Thuraya agrees heads of terms to invest in Astrocast through a convertible loan valued at $17.5 million. It includes an extension of the Technical Agreement for another four years which was originally entered between Astrocast and Thuraya in 2019.
Lausanne, Switzerland, April 3, 2023 – Astrocast, a leading global nanosatellite IoT network operator announces today that the company has concluded Heads of Terms for an investment agreement with Thuraya Telecommunications Company, the mobile satellite services subsidiary of the UAE’s flagship satellite solutions provider, Al Yah Satellite Communications Company PJSC (“Yahsat” or “the Group”), the UAE’s flagship satellite solutions provider listed on the Abu Dhabi Securities Exchange (“ADX”; under the symbol: YAHSAT, ISIN: AEA007501017). The transaction will be in the form of a convertible loan valued at US$17.5 million and marks Thuraya’s first investment in a LEO satellite constellation. As part of the agreement, both parties will also look to extend a technical cooperation agreement for another four years that was originally entered between Astrocast and Thuraya in 2019.
Astrocast operates a leading global nanosatellite IoT network with a focus on enabling low power wide area connectivity solutions across core industries including Transportation & logistics, Oil & Gas, Utilities, Mining, Forestry, Agriculture, and Maritime. The agreement with Astrocast aims to strengthen Thuraya’s positioning in the IoT market and help expedite the execution of its strategy for satellite enabled IoT.

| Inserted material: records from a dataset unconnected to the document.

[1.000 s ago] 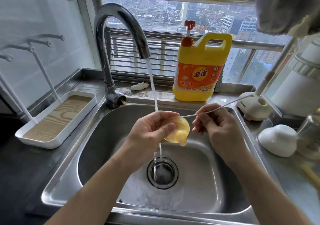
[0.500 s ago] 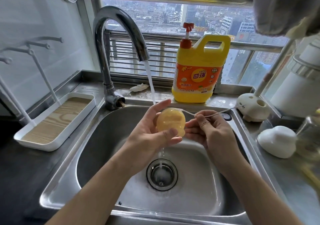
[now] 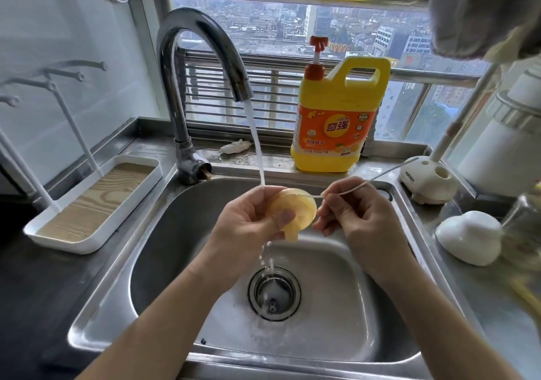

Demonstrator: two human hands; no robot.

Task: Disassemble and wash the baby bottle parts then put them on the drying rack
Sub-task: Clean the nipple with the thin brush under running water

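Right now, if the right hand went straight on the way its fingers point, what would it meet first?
The right hand would probably meet the translucent yellow silicone nipple in the left hand.

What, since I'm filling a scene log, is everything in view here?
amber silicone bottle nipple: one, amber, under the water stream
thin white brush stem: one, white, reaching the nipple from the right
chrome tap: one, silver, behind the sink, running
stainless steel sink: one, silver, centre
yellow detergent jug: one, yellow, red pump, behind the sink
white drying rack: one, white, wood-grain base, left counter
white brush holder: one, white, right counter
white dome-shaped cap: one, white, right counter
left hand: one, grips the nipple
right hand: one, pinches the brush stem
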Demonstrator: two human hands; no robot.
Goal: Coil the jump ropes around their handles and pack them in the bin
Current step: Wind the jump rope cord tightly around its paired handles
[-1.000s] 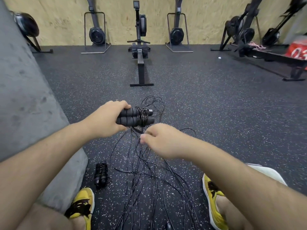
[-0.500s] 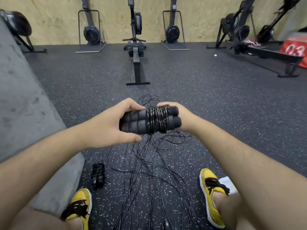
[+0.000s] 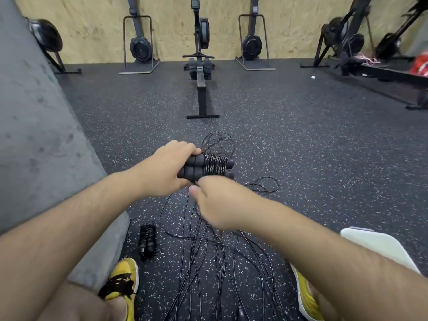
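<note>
My left hand (image 3: pixel 166 167) grips a pair of black foam jump-rope handles (image 3: pixel 203 167), held side by side and level, with black cord wound around their right half. My right hand (image 3: pixel 215 205) is just below and in front of the handles, fingers closed on the black cord that runs from the coil. Loose black cords (image 3: pixel 215 256) lie tangled on the floor between my feet. A coiled jump rope (image 3: pixel 147 239) lies on the floor near my left shoe. The white bin (image 3: pixel 379 246) shows its rim at lower right, partly hidden by my right arm.
A grey padded block (image 3: pixel 41 147) fills the left side. A rowing machine (image 3: pixel 201 72) stands straight ahead, with more exercise machines (image 3: pixel 347 42) along the plywood wall. My yellow shoes (image 3: pixel 122 281) rest on the speckled black rubber floor.
My right hand has come from behind the right end of the handles down to the front, below them, carrying the cord. The wound band on the handles is wider than one second ago.
</note>
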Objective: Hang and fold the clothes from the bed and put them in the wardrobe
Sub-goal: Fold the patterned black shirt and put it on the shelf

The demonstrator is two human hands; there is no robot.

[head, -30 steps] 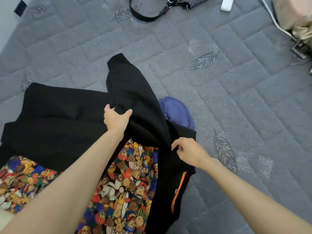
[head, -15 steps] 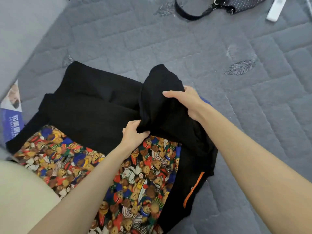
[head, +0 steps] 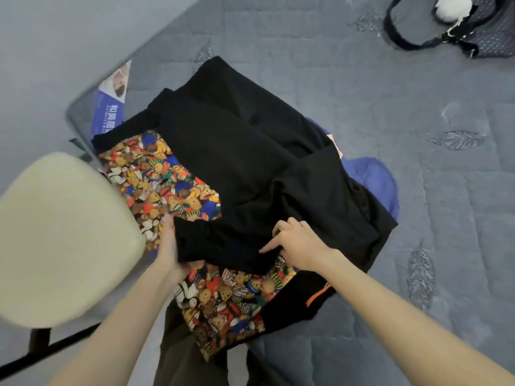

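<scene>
The black sleeve was held up in the middle half a second ago. Now it lies folded down across the black top (head: 250, 151), and both hands have come lower in the picture.

The left hand (head: 170, 246) holds the end of the sleeve at the lower middle. The right hand (head: 301, 246) is just to the right of it, fingers bent, gripping the black cloth.

The black top lies in the middle of the picture. It is black, with a bright teddy bear print (head: 156, 174) that shows on the left and again below the hands. A thin orange stripe (head: 317, 295) shows at its lower right edge. A blue cloth (head: 373, 185) peeks out from under it on the right.

The top rests on a grey bed (head: 418, 246) with stitched squares and leaf shapes. A dark bag (head: 459, 32) with a long strap lies in the upper right corner. A blue paper (head: 110, 107) with white letters is at the upper left. A cream cushion (head: 64, 238) fills the left side.
</scene>
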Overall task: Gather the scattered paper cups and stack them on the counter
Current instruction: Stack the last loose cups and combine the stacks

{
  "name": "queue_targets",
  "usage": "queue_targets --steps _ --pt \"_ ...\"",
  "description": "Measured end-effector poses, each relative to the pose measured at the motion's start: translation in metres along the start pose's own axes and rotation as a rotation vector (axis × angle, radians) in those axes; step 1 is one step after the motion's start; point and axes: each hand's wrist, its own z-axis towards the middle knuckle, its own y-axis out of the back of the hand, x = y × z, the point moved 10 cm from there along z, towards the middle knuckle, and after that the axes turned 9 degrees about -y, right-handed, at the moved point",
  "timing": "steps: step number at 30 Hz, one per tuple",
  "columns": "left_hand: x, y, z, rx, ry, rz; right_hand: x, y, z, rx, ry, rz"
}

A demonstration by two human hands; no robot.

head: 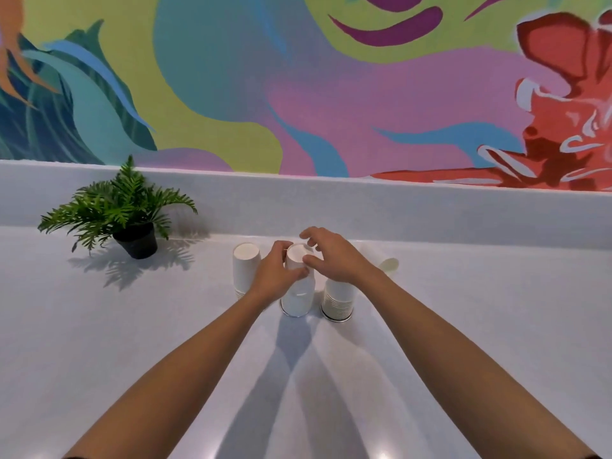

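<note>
Both forearms are showing bare from elbow to wrist; the left hand (276, 274) and right hand (334, 260) are wearing no gloves, rings or watch.

This is looking like a café or office break area: a smooth white counter (99, 326) with a low backsplash is running beneath a bright painted floral mural wall (298, 77), a small potted green fern (122, 207) is decorating it, and stacks of white paper cups (245, 270) are standing upside down.
</note>
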Motion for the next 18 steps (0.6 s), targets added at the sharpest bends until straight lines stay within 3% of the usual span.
queue_targets --steps 5,10,18 --pt "-0.001 -0.002 0.001 0.014 0.011 -0.005 -0.004 -0.003 0.001 -0.010 0.009 -0.053" --pt "-0.024 -0.005 0.005 0.040 -0.108 0.174 -0.013 0.030 0.004 -0.181 -0.001 0.056" --pt "-0.074 -0.038 0.014 0.122 -0.443 0.593 -0.117 0.056 0.018 -0.304 -0.339 0.026"
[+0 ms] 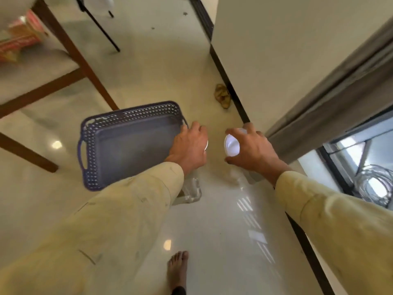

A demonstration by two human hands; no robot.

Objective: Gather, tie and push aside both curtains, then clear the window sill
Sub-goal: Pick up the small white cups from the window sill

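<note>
The left hand (pixel 189 145) grips the white lid of a clear jar (pixel 192 190) from above, fingers curled over the near corner of a dark purple perforated basket (pixel 127 143) that sits empty on the pale, glossy floor (pixel 223 241). The right hand (pixel 253 150) is wrapped around the white cap of a second clear container (pixel 231 143), whose transparent body hangs below it and is blurred; what it holds cannot be told. Both arms, in pale yellow sleeves (pixel 131 209), reach forward and down, the two hands close together but apart, over open floor just right of the basket.

To the right, a grey curtain (pixel 331 99) hangs bunched along the edge of the window (pixel 361 167), beside a cream wall panel with a dark skirting strip at its foot. Through the glass a coil of wire (pixel 374 186) shows outside. A crumpled yellowish cloth (pixel 222 95) lies on the floor against the skirting, beyond the hands.

On the left, dark wooden legs of a counter (pixel 70 52) stand behind the basket, with a red-and-white packet (pixel 21 37) under it at the far corner. A thin black leg of another piece of furniture rises farther back. One bare foot (pixel 178 271) stands on the floor at the bottom edge.
</note>
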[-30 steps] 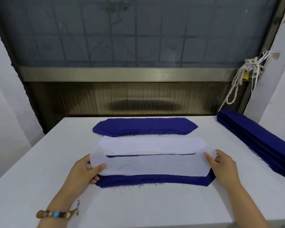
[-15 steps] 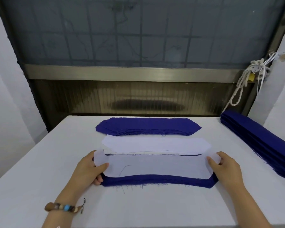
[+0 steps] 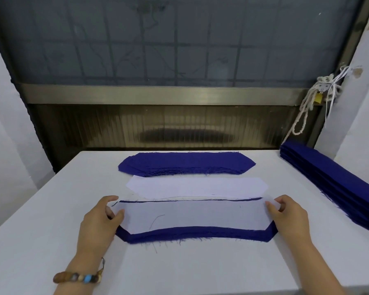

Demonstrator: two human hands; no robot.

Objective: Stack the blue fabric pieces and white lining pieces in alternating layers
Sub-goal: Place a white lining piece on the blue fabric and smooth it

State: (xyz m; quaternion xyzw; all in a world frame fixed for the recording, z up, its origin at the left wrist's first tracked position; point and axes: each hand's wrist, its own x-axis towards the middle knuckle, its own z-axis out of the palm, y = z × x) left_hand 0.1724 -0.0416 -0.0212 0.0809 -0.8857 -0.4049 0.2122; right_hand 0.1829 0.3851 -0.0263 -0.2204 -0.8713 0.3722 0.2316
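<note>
1. Left hand (image 3: 98,222) pinches the left end of the top white lining piece (image 3: 196,216), thumb resting on top of it.
2. Right hand (image 3: 290,218) pinches the right end of the same piece, so it's held at both ends and spread pretty flat.
3. That piece lies on the near blue stack (image 3: 196,234), sitting a bit far back, so a blue strip shows along the front.
4. Just behind is a white lining pile (image 3: 196,187), then a blue fabric pile (image 3: 185,162) further back, all on the white worktop (image 3: 200,269).
5. Another long blue stack (image 3: 332,184) runs along the right edge. There's a beaded bracelet (image 3: 79,277) on the left wrist, and a rope (image 3: 305,111) hanging at the far right.
</note>
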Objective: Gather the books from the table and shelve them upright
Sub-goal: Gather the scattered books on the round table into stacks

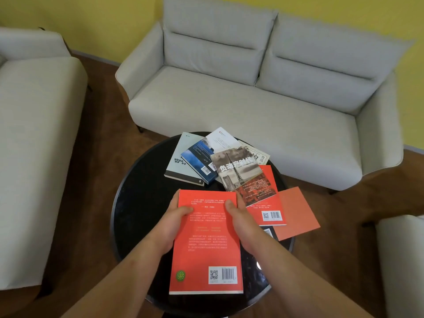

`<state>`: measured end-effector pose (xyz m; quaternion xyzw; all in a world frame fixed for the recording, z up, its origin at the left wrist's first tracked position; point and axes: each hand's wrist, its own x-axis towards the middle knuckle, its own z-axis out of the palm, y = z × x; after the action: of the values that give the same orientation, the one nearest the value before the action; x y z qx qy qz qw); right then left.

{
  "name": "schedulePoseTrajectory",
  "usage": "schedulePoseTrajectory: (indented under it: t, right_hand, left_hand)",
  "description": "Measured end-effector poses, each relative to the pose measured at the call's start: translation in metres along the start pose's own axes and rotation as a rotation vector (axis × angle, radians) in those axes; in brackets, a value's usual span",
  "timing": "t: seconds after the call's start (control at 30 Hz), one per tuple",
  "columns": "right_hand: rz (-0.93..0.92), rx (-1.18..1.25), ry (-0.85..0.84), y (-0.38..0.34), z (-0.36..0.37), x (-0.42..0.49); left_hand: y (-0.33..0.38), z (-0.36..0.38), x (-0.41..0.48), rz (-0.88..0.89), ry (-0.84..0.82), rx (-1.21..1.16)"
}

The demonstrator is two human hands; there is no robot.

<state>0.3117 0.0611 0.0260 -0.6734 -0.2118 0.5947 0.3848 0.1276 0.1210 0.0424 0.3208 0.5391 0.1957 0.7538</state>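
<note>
Both hands are holding a red book [206, 246] over the near side of the round black table [142, 203]. The left hand [171, 222] is gripping its left edge and the right hand [241, 222] its right edge, with each thumb lying on the back cover. The book is perhaps slightly lifted; I cannot tell surely. The other books [236, 168] are lying flat and overlapping on the far and right side.

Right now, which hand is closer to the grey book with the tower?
Right. The right hand grips the red book right beside the tower book; the left hand grips its opposite edge.
</note>
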Motion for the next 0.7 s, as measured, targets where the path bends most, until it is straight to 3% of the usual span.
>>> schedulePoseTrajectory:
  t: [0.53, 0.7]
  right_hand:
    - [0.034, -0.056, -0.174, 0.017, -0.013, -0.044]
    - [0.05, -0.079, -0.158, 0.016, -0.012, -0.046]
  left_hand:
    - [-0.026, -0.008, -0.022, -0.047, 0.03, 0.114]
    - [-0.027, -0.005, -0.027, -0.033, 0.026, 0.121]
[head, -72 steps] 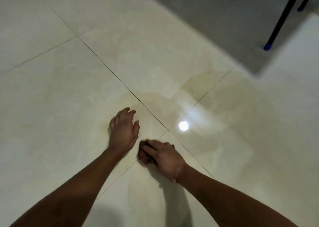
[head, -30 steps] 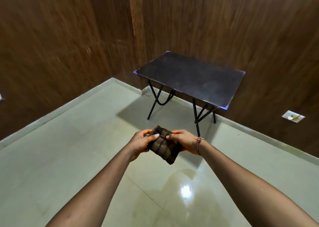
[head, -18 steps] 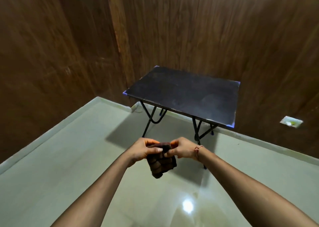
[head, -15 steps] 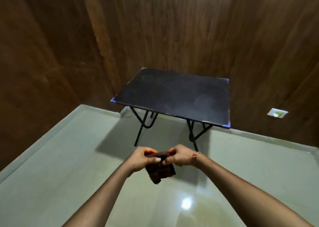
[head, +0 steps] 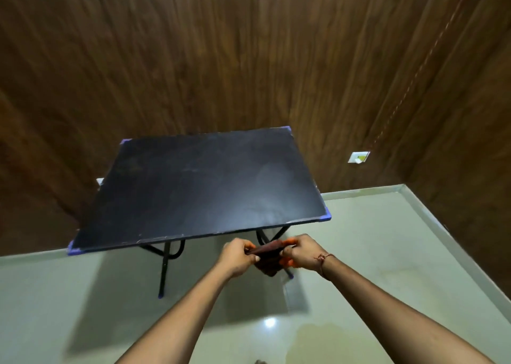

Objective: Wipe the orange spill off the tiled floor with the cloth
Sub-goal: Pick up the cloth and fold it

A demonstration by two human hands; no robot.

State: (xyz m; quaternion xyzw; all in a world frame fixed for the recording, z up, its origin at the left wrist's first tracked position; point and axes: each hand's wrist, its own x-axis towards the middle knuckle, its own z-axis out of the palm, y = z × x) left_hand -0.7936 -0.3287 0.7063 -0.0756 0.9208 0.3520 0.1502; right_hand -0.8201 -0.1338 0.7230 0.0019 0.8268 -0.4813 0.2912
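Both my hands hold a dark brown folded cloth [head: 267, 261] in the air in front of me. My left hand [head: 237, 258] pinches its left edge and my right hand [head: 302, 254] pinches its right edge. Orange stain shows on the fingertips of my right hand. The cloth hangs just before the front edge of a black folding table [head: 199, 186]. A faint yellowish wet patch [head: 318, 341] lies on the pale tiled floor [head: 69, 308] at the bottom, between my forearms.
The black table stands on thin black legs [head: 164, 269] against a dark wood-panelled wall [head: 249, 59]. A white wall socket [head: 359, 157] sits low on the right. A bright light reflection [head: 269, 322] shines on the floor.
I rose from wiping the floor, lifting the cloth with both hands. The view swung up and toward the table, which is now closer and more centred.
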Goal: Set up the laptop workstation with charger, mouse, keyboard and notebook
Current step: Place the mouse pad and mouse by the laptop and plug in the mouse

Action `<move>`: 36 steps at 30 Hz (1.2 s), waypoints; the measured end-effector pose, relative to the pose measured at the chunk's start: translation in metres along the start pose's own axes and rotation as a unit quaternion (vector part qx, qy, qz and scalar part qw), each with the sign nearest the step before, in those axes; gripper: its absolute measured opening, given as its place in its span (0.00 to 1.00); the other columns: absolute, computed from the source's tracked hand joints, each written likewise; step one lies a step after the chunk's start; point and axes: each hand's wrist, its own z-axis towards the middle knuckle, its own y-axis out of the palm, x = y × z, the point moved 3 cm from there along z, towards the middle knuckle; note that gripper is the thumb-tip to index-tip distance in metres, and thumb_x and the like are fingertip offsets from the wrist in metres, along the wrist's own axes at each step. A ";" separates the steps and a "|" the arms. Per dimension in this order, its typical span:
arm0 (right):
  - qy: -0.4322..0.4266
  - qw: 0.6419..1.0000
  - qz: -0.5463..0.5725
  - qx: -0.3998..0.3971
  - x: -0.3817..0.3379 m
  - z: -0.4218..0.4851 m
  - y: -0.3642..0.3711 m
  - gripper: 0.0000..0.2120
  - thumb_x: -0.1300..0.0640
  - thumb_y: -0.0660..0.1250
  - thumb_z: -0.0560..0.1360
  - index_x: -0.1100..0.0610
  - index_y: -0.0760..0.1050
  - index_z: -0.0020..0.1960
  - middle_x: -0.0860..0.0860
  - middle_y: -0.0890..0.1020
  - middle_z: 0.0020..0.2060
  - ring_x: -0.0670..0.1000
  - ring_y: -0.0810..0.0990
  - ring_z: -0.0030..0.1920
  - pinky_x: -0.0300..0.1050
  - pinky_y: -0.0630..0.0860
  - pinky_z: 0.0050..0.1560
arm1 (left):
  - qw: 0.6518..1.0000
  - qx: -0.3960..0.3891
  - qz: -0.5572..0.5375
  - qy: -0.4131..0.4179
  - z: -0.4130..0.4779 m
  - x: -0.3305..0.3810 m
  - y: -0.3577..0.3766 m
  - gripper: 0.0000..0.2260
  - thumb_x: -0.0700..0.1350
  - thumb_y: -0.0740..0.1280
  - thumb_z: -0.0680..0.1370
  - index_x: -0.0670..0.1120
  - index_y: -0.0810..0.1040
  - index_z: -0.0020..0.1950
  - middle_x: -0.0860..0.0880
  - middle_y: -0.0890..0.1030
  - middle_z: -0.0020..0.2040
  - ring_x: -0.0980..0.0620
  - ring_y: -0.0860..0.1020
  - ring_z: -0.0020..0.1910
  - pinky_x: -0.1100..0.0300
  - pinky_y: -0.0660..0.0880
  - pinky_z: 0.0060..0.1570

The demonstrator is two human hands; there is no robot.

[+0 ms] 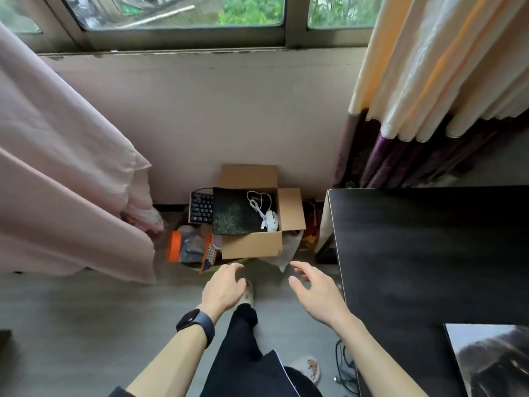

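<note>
Pink curtain point(57, 167) hangs on the far left, draping down to the grey floor point(86, 325). Next over, some orange clutter point(175, 246) on the floor, then a black keyboard point(201, 208) standing on edge against the left side of an open cardboard box point(252, 244) under the window point(177, 12). In the box there's a dark mouse pad point(233, 213) with a white mouse point(272, 221) and its coiled cable on the right. Left hand point(224, 286), watch point(196, 325) on the wrist, is open with fingers curled, holding nothing, just short of the box. Right hand point(315, 290) also open and empty, fingers spread, beside it. Dark desk point(429, 253) on the right, with the corner of a laptop point(492, 359) at its near edge, and a cream curtain point(429, 67) above
</note>
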 end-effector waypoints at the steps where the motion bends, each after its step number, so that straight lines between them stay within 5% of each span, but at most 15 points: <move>1: 0.003 1.000 -0.003 -0.002 -0.004 0.008 0.002 0.19 0.46 0.61 0.81 0.44 0.71 0.71 0.42 0.77 0.62 0.45 0.75 0.62 0.40 0.69 0.61 | 1.000 -0.002 -0.006 -0.007 0.005 -0.005 -0.002 0.20 0.50 0.62 0.78 0.53 0.72 0.71 0.50 0.74 0.70 0.48 0.73 0.68 0.51 0.71 0.65; 14: 0.172 0.985 0.017 0.002 -0.023 0.158 0.053 0.27 0.42 0.62 0.80 0.48 0.63 0.76 0.46 0.74 0.68 0.49 0.76 0.63 0.47 0.73 0.62 | 0.993 -0.111 -0.013 -0.034 0.196 -0.052 -0.078 0.21 0.48 0.62 0.77 0.48 0.72 0.71 0.44 0.74 0.69 0.44 0.75 0.65 0.54 0.72 0.64; 20: 0.240 0.969 0.060 0.006 -0.022 0.239 0.101 0.35 0.40 0.65 0.78 0.52 0.59 0.79 0.52 0.69 0.74 0.54 0.72 0.70 0.52 0.71 0.69 | 0.988 -0.137 -0.017 -0.074 0.263 -0.078 -0.104 0.20 0.46 0.64 0.78 0.47 0.72 0.71 0.45 0.77 0.63 0.45 0.80 0.52 0.60 0.72 0.47; 23: 0.250 0.967 0.045 0.004 -0.010 0.293 0.127 0.38 0.39 0.66 0.77 0.54 0.57 0.79 0.55 0.66 0.75 0.56 0.70 0.71 0.53 0.70 0.69 | 0.988 -0.130 0.001 -0.077 0.306 -0.092 -0.103 0.22 0.47 0.64 0.79 0.46 0.69 0.73 0.43 0.69 0.72 0.45 0.77 0.58 0.61 0.68 0.50; 28: 0.270 0.963 -0.016 -0.007 0.026 0.392 0.154 0.39 0.38 0.66 0.76 0.54 0.56 0.79 0.57 0.64 0.75 0.60 0.69 0.72 0.54 0.69 0.68 | 0.988 -0.100 -0.037 -0.116 0.362 -0.107 -0.090 0.24 0.48 0.63 0.81 0.48 0.63 0.76 0.43 0.59 0.76 0.54 0.73 0.36 0.59 0.68 0.45; 36: 0.351 0.936 -0.022 0.007 0.091 0.498 0.181 0.44 0.38 0.69 0.73 0.56 0.55 0.79 0.59 0.67 0.73 0.63 0.67 0.73 0.56 0.66 0.72 | 0.986 -0.060 -0.054 -0.148 0.428 -0.123 -0.063 0.28 0.50 0.65 0.79 0.47 0.59 0.77 0.41 0.66 0.72 0.44 0.73 0.53 0.55 0.68 0.48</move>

The overall IoT market is projected to grow at a CAGR of 22% over the next four years to US$ 525 billion and the satellite IoT business is forecasted to generate cumulative revenues of US$ 6 billion over the same period. The strategic transaction with Astrocast represents a compelling opportunity for Thuraya to increase its exposure to a fast-growing sector that is still significantly under-penetrated and has a long runway for growth.
“We look forward to working together with Astrocast to execute this strategic investment which highlights our continued belief in the outsized impact of the IoT sector for the space and satellite industries. We are pleased to further strengthen our relationship with Astrocast as we mutually explore ways to expand our service offering across GEO and LEO assets to unlock greater growth potential. Through this agreement, we are committed to enabling innovative solutions in the Maritime, Energy, Logistics, Transportation, Mining and Agriculture industries”.Said Ali Al Hashemi, Group Chief Executive Officer of Yahsat.
“We are delighted to have secured this agreement with Thuraya, as we anticipate their support and expertise in guaranteeing Astrocast’s success in the low-power narrowband IoT market in the future. Our partnership with Thuraya has been solid for the past four years, and their continuous support is incredibly important to us. In addition, collaborating on creating new products and applications and leveraging the Thuraya distribution network will expedite the expansion of our customer ecosystem”.Fabien Jordan, Founder & Chief Executive Officer at Astrocast.
In order to carry out the investment, Astrocast will issue a convertible loan to Yahsat for in-kind investment of 17.50 MUSD (approx. 180.8 MNOK). The loan carries an interest of 8% and has a term of 45 months from issue. Principal plus any interest can be converted into shares in the Company, at a premium to market price at issue date. The convertible loan is subject to customary terms and conditions, including inter alia with respect to adjustments for subsequent issues, share capital restructurings, qualified equity issues or financing and other.
Issuance of the Convertible Loans implies a deviation from the existing shareholders’ pre-emptive rights to subscribe for financial instruments. The board of directors has carefully considered such deviation and has resolved that the issuance is in the best interests of the Company and its shareholders. In reaching this conclusion, the board has among other things considered the terms of the Convertible Loans, the availability of capital markets financing in a timely manner and the necessity for the Company to ensure financing in line with its strategy.
Following this issue, the Company has issued convertible loans for a total of approx. 23.7 MCHF (approx. 262 MNOK) (the “Convertible Loans”). As of this date, no amount of the Convertible Loans has been converted into shares in the Company and the Convertible Loans remains outstanding in full.